The XR Elite supports an additional “glasses mode” that’s supposed to make the headset far lighter. Like the Quest Pro and Apple’s rumored headset, the default setup includes a strap that fits around the back of your head. Glasses mode lets you snap off the strap and battery and replace them with a pair of plastic pieces that rest over your ears and — according to HTC — reduce the weight to 240 grams. That’s a little over twice as heavy as the Nreal Light AR glasses and about 50 grams more than the Vive Flow, a glasses-style headset HTC launched in 2021. You can then plug the headset into a power outlet or a laptop and use it for relatively stationary experiences, like watching movies or using a virtual big-screen display. In this mode, the headset folds up like sunglasses and fits into a carrying case, much like the Vive Flow.

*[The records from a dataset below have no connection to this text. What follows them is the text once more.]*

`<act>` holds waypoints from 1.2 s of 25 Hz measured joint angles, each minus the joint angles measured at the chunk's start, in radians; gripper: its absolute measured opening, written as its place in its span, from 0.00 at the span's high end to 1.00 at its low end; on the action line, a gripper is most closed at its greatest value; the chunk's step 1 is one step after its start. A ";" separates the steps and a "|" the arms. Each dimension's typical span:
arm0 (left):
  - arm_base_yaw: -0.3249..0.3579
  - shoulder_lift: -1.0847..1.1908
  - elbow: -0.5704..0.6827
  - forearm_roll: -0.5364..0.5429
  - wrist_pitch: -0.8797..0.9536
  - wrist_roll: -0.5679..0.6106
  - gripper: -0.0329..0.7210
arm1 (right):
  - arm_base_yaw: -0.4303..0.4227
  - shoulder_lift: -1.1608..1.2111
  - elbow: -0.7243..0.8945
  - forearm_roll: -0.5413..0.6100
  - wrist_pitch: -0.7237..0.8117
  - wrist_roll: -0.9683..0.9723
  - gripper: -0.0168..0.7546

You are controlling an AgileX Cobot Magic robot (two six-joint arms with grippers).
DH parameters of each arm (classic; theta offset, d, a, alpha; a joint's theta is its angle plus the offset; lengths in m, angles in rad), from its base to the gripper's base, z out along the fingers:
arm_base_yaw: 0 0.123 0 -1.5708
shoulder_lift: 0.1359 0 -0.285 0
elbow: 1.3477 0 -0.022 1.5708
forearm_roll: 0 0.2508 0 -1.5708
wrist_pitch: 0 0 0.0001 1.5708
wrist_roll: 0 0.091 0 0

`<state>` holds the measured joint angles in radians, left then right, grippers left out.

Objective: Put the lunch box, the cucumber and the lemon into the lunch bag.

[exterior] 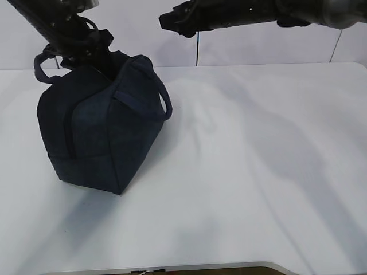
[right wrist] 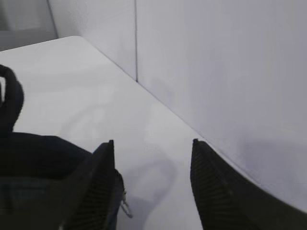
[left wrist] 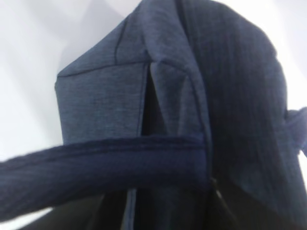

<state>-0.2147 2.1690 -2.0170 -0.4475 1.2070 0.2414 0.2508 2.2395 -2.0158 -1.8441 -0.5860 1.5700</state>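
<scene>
A dark navy lunch bag stands on the white bench, directly beneath the left gripper, whose state I cannot tell; soft, floppy fabric, best lifted by a loop handle; the right gripper hangs released, empty, above.

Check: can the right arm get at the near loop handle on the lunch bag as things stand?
Probably yes. The right gripper is open and empty, raised behind the lunch bag. The near handle arches free on the bag's right side, with only bare table beside it. The left arm is at the bag's top.
</scene>
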 joint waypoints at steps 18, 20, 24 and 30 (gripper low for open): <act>-0.003 -0.077 0.000 0.089 0.023 -0.059 0.41 | -0.030 -0.007 0.000 0.000 -0.155 -0.030 0.45; -0.003 -0.092 0.000 0.101 0.026 -0.059 0.40 | -0.030 -0.021 0.000 0.000 -0.165 -0.038 0.45; -0.003 -0.125 0.000 0.115 0.026 -0.060 0.40 | -0.030 -0.046 0.000 0.000 -0.167 -0.043 0.45; -0.003 -0.191 0.008 0.213 0.034 -0.075 0.40 | -0.030 -0.071 0.000 0.000 -0.177 -0.043 0.45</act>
<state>-0.2174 1.9782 -2.0087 -0.2345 1.2409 0.1663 0.2207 2.1683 -2.0158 -1.8441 -0.7634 1.5268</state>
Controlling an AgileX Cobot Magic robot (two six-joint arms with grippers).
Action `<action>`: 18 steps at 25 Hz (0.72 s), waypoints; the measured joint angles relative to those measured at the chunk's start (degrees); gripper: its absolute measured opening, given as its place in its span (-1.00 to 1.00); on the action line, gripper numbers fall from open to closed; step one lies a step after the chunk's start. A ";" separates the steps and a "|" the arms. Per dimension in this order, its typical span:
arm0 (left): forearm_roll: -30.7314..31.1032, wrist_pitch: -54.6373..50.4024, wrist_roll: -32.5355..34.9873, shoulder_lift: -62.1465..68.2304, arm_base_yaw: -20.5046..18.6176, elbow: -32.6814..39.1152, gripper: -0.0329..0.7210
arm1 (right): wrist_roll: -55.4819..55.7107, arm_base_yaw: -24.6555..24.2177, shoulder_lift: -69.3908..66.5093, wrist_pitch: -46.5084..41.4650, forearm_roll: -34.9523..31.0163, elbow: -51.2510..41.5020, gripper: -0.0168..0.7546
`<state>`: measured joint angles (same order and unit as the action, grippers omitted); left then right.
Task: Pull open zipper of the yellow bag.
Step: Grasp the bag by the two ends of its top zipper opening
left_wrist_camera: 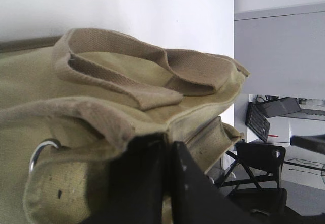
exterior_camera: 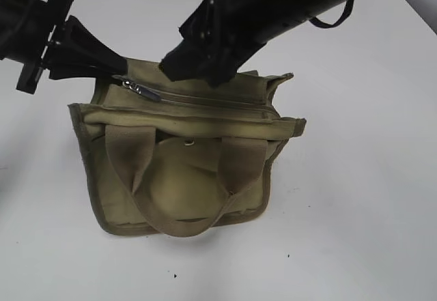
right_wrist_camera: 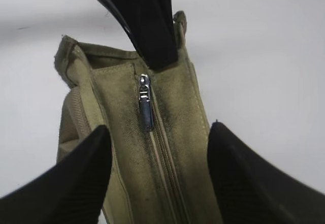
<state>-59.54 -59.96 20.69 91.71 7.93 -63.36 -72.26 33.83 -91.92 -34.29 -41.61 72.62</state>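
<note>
The yellow bag (exterior_camera: 184,192) stands on the white table with its front handle (exterior_camera: 123,158) hanging toward me. Its zipper (exterior_camera: 212,102) runs along the top panel and looks shut. The silver pull tab (exterior_camera: 145,91) lies near the left end. My left gripper (exterior_camera: 120,68) is shut on the bag's left end edge, just beyond the tab. In the left wrist view the left gripper (left_wrist_camera: 167,155) sits pinched among khaki fabric (left_wrist_camera: 101,76). My right gripper (exterior_camera: 196,74) hovers open over the top panel. In its own view the right gripper (right_wrist_camera: 159,150) straddles the zipper (right_wrist_camera: 165,158), behind the tab (right_wrist_camera: 146,107).
The white table (exterior_camera: 369,198) surrounds the bag on all sides. A round snap button (exterior_camera: 189,142) sits on the front pocket. A metal ring (left_wrist_camera: 36,150) shows on the bag's side. Beyond the table edge stands a black chair (left_wrist_camera: 259,168).
</note>
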 joint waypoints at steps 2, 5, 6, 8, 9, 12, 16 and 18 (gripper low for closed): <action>-0.47 -0.37 0.43 0.00 0.00 0.00 -0.91 | -0.34 0.13 -1.18 0.13 -0.07 0.16 0.22; -3.17 -1.83 1.96 0.05 0.00 0.00 -0.91 | -0.71 1.41 -2.23 1.65 -0.07 0.51 0.10; -4.24 -2.41 2.66 0.05 0.00 0.00 -0.91 | -0.91 2.20 -2.29 2.39 -0.07 0.65 0.06; -5.35 -3.15 3.55 0.05 0.07 0.00 -0.91 | -1.04 3.61 -2.36 3.93 -0.07 0.70 0.02; -5.40 -3.27 3.78 0.05 0.07 0.00 -0.91 | -1.04 4.13 -2.51 5.05 -0.07 0.70 0.01; -5.40 -3.31 4.15 0.10 0.07 0.00 -0.91 | -1.15 4.59 -3.99 6.58 -0.07 0.76 0.01; -5.47 -3.42 4.64 0.10 0.07 0.00 -0.91 | -1.15 4.59 -6.75 6.58 -0.02 0.76 0.00; -5.47 -3.42 4.89 0.12 0.07 0.00 -0.91 | -1.15 4.59 -7.70 6.71 -0.02 0.76 0.00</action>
<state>-65.01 -63.38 25.58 91.83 7.99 -63.36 -73.42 38.41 -99.62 -27.58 -41.62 73.38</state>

As HTC hinted earlier, the XR Elite will also get two optional accessories: one enabling eye tracking and the other enabling full face tracking. It also supports the optional wrist tracker that HTC introduced for the Vive Focus 3. The headset’s $1,099 package will ship with the headset, one battery, and two motion controllers — plus a games / app bundle in some markets. An enterprise package will be announced around Mobile World Congress later this spring.
The XR Elite won’t replace HTC’s existing professional headsets. O’Brien says the Vive Focus 3 will remain on sale and so will the Vive Pro 2 PC-based headset — and PC VR fans will apparently get some “interesting announcements” in the first quarter of 2023. But he says HTC will likely retire the consumer-oriented Vive Flow around the end of the year.
HTC could face a stiff challenge in consumer and productivity-oriented VR since its past success has been largely concentrated in simulation training, arcade-style location-based entertainment, and industrial VR. The XR Elite costs more than twice as much as the popular $399 Quest 2, and its benefits might seem optional to consumers. Passthrough AR is still in an experimental stage, and while HTC has promised greater privacy inside VR than the data-hungry and ad-driven Meta, that’s a slightly abstract value-add.
But the XR Elite is targeting a standalone VR / AR market that HTC — as well as Meta, Apple, and other companies — believes will flourish in the coming years. We’re looking forward to testing the XR Elite’s capabilities to see how it stacks up to the competition.